Yarraville is an inner-city suburb in Melbourne, Victoria, Australia,  west of Melbourne's Central Business District, located within the City of Maribyrnong local government area. Yarraville recorded a population of 15,636 at the .

Yarraville is bordered on the east by the junction of the Maribyrnong and the Yarra Rivers, and its southern boundary is the West Gate Freeway.

In 2020, Yarraville was named Australia's best suburb and fifth in the world. The suburb lies immediately north of the West Gate Bridge, and immediately west of its namesake, the Yarra River. Features of Yarraville include C.J. Cruickshank Park, Yarraville Oval, Beaton Reserve, Yarraville Gardens, Stony Creek and the Yarraville Village Shopping Strip.

History

Yarraville was named due to its proximity to the Yarra River. It was subdivided in 1859, and the residential development of the area commenced. In 1859 a railway line from Footscray to Williamstown was opened, which prompted land sales in the area. A large party to announce the subdivision was thrown, however the railway line operators declined to build a station at Yarraville. During the decade of 1870, a railway stop and post office were opened, Methodists established the area's first church, and a new primary school commenced operating. By 1880, Yarraville was developing into a hub for factories due to the ease of movement of goods via the nearby rail and Yarra River. Yarraville is situated on basaltic land, and bluestone was extracted for ballast for boats on the Yarra River and Port Phillip Bay. 

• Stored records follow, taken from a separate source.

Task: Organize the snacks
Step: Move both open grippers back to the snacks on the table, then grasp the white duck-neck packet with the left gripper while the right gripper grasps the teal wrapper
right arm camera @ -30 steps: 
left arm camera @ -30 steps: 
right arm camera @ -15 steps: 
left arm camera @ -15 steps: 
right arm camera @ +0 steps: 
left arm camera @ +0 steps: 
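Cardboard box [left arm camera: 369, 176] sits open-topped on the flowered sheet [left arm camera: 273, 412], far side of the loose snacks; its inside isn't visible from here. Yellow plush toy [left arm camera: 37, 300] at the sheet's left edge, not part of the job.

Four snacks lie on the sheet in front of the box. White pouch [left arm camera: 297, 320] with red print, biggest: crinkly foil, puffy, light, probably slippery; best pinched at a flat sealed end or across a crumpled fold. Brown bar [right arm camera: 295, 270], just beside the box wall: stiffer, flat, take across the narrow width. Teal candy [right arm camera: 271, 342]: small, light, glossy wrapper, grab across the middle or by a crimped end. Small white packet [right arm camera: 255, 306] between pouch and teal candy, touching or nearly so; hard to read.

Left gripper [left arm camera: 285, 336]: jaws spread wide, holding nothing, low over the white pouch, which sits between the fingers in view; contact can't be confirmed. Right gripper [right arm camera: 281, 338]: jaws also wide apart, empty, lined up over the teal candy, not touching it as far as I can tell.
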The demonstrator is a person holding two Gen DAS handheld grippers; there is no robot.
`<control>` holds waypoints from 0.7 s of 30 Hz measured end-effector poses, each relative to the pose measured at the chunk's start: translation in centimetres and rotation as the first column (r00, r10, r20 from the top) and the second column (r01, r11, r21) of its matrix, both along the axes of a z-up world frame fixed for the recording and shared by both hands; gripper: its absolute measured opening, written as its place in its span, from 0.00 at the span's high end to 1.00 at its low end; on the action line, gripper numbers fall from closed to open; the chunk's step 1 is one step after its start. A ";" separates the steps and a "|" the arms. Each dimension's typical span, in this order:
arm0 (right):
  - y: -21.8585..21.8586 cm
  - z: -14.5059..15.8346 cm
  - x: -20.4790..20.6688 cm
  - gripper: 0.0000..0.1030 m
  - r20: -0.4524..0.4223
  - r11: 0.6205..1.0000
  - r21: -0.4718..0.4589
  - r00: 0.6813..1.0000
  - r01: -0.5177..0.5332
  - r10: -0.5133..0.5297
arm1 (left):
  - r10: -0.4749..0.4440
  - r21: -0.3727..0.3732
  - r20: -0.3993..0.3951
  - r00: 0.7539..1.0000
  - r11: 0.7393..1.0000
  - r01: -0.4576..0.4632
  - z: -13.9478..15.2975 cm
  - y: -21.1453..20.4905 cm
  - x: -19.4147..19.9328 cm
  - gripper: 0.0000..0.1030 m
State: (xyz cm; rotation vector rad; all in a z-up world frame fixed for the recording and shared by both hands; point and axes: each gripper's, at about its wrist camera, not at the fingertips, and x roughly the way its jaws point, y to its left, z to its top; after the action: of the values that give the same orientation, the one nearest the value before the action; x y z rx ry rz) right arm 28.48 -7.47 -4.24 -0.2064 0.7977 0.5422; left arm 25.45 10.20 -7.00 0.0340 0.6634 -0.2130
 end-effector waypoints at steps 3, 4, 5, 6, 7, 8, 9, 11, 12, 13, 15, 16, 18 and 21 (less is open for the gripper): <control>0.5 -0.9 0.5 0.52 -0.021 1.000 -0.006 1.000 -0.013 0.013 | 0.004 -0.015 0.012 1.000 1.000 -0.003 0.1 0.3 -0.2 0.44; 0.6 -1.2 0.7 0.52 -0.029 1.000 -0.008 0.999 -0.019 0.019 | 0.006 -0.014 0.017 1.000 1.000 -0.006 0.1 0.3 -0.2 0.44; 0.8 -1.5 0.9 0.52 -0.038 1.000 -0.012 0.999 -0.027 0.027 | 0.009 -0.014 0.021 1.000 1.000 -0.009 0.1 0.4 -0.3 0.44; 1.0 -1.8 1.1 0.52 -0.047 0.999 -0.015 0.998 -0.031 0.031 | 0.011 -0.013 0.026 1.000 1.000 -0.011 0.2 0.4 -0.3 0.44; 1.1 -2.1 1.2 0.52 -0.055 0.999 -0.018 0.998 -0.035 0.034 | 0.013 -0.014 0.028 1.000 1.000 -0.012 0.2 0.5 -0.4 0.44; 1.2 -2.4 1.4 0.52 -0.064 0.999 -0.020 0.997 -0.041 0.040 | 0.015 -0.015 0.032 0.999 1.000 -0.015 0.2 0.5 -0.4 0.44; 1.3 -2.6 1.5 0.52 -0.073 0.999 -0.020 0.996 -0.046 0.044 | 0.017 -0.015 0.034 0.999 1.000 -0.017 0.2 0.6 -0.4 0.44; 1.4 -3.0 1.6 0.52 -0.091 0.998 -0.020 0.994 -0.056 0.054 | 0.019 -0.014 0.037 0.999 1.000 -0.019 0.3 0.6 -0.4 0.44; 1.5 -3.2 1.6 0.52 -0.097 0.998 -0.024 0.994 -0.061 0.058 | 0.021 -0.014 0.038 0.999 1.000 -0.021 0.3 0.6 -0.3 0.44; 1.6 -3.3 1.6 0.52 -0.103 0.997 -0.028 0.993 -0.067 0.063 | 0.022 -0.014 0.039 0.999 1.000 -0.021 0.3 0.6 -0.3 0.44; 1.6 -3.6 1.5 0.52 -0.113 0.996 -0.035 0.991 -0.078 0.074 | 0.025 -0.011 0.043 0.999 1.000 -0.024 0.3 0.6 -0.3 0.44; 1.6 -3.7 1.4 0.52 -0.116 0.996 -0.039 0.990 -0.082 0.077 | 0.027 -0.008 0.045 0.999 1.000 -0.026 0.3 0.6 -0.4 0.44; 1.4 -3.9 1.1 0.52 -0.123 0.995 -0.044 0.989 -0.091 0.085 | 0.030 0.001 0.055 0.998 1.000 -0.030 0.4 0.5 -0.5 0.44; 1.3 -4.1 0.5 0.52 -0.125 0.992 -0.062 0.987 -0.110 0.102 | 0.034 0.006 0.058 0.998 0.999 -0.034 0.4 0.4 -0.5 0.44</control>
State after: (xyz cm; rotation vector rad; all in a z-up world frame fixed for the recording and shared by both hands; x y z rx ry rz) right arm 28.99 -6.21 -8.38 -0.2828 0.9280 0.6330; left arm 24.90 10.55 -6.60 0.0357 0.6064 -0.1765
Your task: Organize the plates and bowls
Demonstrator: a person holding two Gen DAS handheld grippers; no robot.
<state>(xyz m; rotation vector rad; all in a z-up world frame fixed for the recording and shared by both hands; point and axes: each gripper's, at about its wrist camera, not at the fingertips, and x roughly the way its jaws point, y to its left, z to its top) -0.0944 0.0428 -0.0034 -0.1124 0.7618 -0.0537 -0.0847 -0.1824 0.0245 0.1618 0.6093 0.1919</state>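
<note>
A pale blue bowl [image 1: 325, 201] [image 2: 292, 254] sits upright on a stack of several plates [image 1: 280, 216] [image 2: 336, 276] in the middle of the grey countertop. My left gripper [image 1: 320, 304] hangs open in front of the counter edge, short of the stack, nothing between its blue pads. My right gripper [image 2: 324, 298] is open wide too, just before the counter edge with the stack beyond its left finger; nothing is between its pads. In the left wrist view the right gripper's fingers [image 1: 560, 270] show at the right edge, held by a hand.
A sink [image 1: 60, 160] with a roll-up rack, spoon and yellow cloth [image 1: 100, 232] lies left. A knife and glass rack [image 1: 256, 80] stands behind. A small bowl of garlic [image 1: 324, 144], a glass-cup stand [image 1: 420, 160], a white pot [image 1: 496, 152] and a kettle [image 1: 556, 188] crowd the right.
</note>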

Throughout the 1880's, the area attracted engineers, iron founders, and rope-makers. Roads linking Yarraville with greater Melbourne were poor, however as railway and water connections improved, Yarraville became an attractive industrial location. 

In the 1950s, a sustained period of migration to Yarraville assisted in rapid development of the area. Many people of Greek origin were part of this migration trend. Commencing in the 1990s, the demographics of Yarraville started to change, resulting in what is now described as a "gentrified, trendy and hip area".

Yarraville Village

Located near Yarraville railway station on Anderson and Ballarat Streets, Yarraville is renowned in Melbourne for its unique character, architecture and quality of village life. Anderson and Ballarat Streets, in the heart of the Yarraville Village, are lined with refurbished 19th century buildings and dotted with neighbourhood cafés, restaurants and boutique shops. 

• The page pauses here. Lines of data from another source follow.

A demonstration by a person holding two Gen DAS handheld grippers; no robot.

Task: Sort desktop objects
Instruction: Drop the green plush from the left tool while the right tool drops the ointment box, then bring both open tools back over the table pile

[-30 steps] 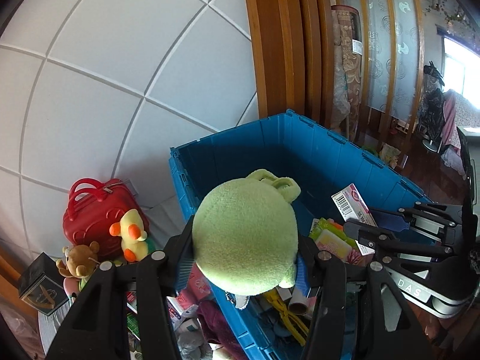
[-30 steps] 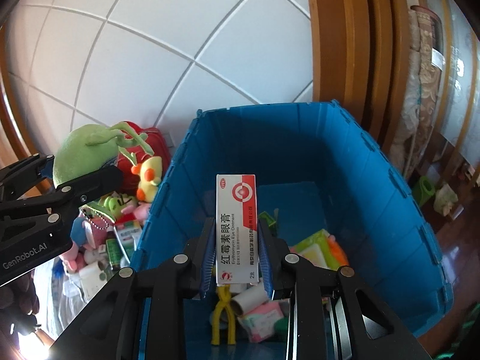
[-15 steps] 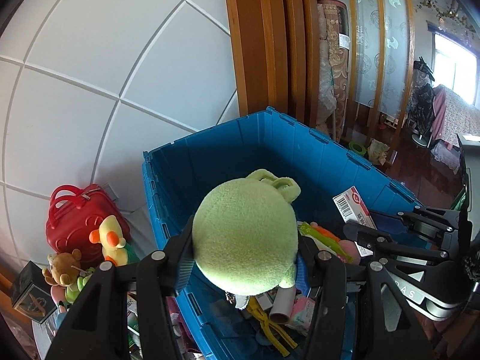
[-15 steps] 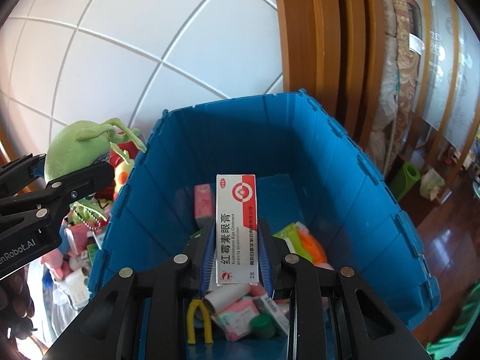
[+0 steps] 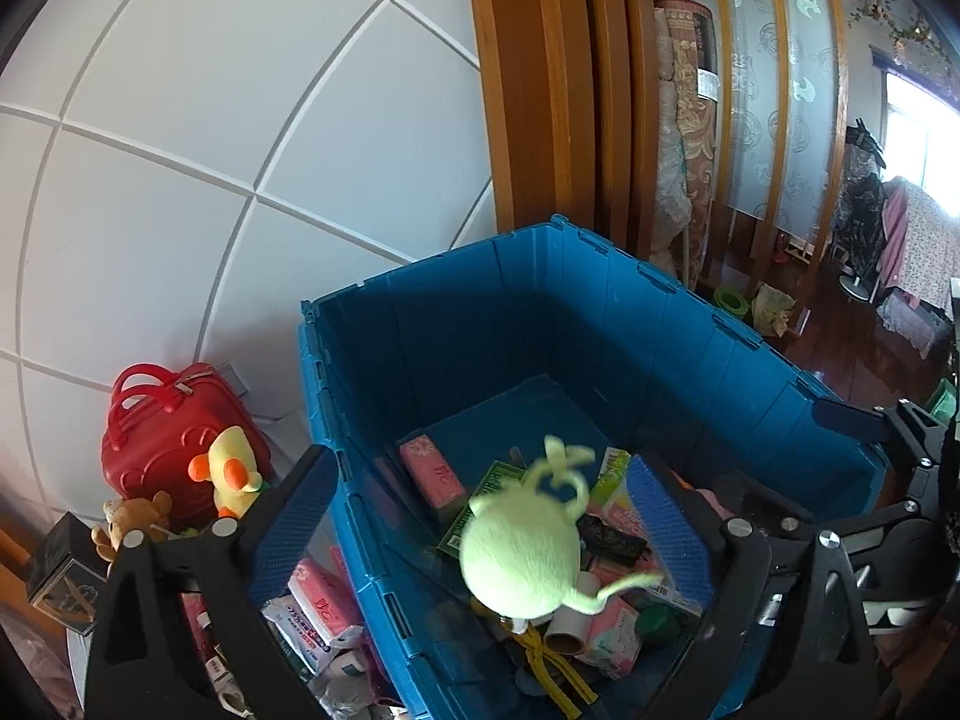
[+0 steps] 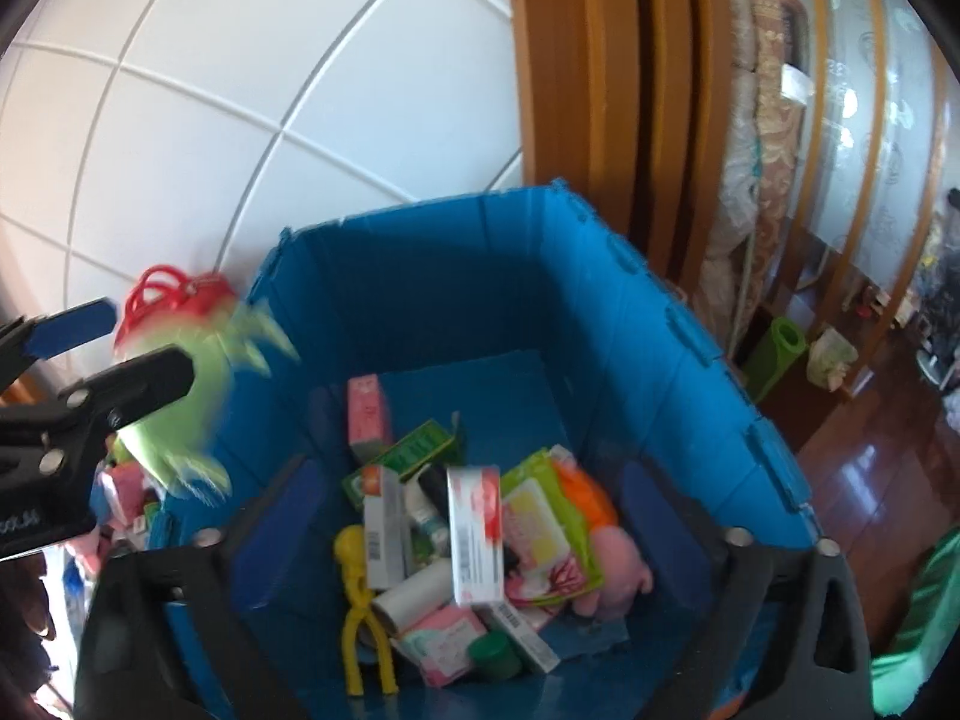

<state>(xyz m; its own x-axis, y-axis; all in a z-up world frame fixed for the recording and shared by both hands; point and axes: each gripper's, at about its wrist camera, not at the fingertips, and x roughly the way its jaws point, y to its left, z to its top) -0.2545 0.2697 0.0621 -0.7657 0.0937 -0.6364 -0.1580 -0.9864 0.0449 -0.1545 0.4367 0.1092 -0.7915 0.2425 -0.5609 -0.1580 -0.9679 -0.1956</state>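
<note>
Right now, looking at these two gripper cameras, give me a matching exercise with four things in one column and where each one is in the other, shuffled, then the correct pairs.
Things:
1. green plush toy
2. yellow duck toy
3. red and white box
4. red case

Places:
A. against the white wall, outside the blue bin
B. blurred, between the opening left jaws, over the bin
C. in front of the red case, outside the bin
D. blurred, over the pile inside the bin

Pairs: 1-B, 2-C, 3-D, 4-A

Blue crate [image 5: 708, 324], red case [image 5: 162, 420] and toys side by side on hidden surface.
</note>
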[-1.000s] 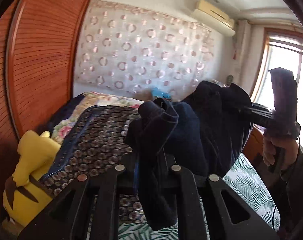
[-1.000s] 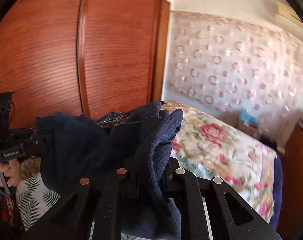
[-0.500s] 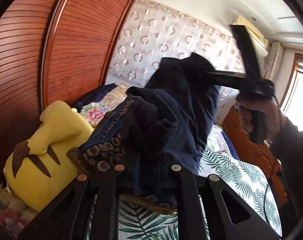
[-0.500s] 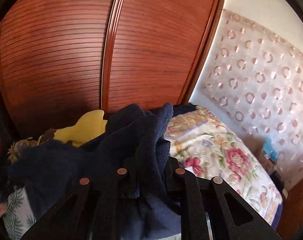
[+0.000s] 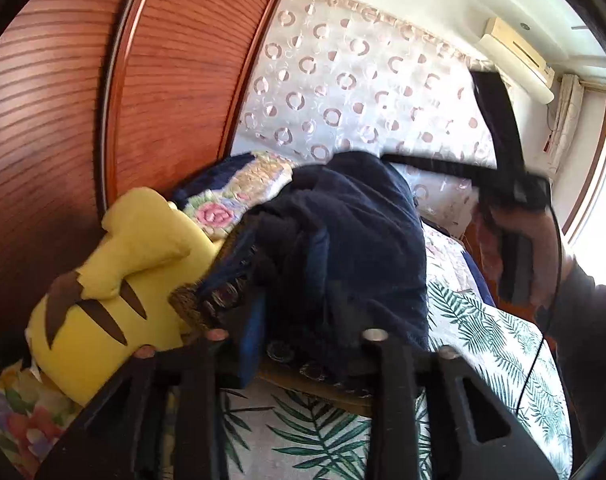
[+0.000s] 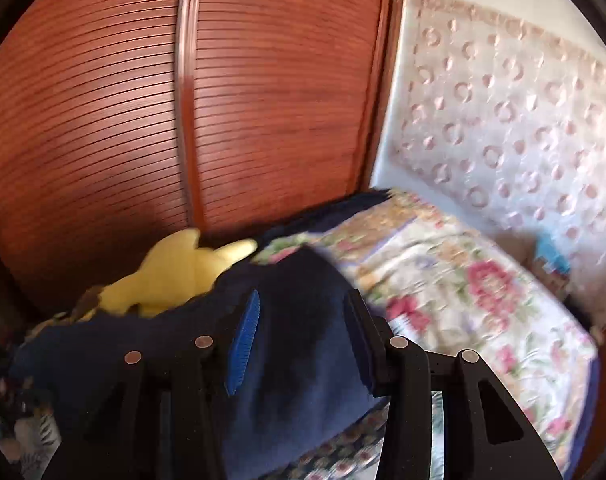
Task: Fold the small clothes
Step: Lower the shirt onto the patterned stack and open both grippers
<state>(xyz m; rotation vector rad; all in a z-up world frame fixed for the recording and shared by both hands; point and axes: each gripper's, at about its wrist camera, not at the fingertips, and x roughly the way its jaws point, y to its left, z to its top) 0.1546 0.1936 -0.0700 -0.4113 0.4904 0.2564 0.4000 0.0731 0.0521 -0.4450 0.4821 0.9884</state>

This village atmosphere is anchored by the restored Sun Theatre and the adjacent Sun Bookshop, a prominent landmark in the Yarraville community with its unique art deco architecture and its 6 cinemas. Notable examples of Edwardian and Victorian architecture can be found in Yarraville.

The Yarraville Village is home to many award winning restaurants and cafes. Popular café choices include; Cornershop Yarraville, Woven Café and Willis & Anderson. A reflection of Melbourne's multicultural nature, Yarraville offers an array of world cuisine styles including Greek, Italian, Modern Asian, Indian, Cambodian, Mexican, Thai, Chinese and Modern Australian.

Retail shops in the village provide an eclectic shopping experience, from books to the work of a local artist, to quality clothes, shoes, gifts, jewellery, wines, gourmet foods, and a record shop.

Administration

Local government
The administration of Yarraville is managed by the City of Maribyrnong. The suburb falls into the ward of the Council named Yarraville ward, which is represented by the Mayor, Michael Clarke, Councillor Simon Crawford, and Cr Jorge Andres Jorquera.

Transportation

Public transport
Yarraville railway station is a suburban railwayt station located in the centre of the village area, 20 minutes from the Melbourne CBD. The station is serviced by all trains on the Williamstown line, and Laverton bound trains on the Werribee line. The station is located near Anderson Street in Yarraville Village, access via Birmingham Street to the North (for trains heading towards the City), and Woods Street on the South (heading away from the City). Yarraville station is within the Zone 1 region of Melbourne's public transport ticketing system.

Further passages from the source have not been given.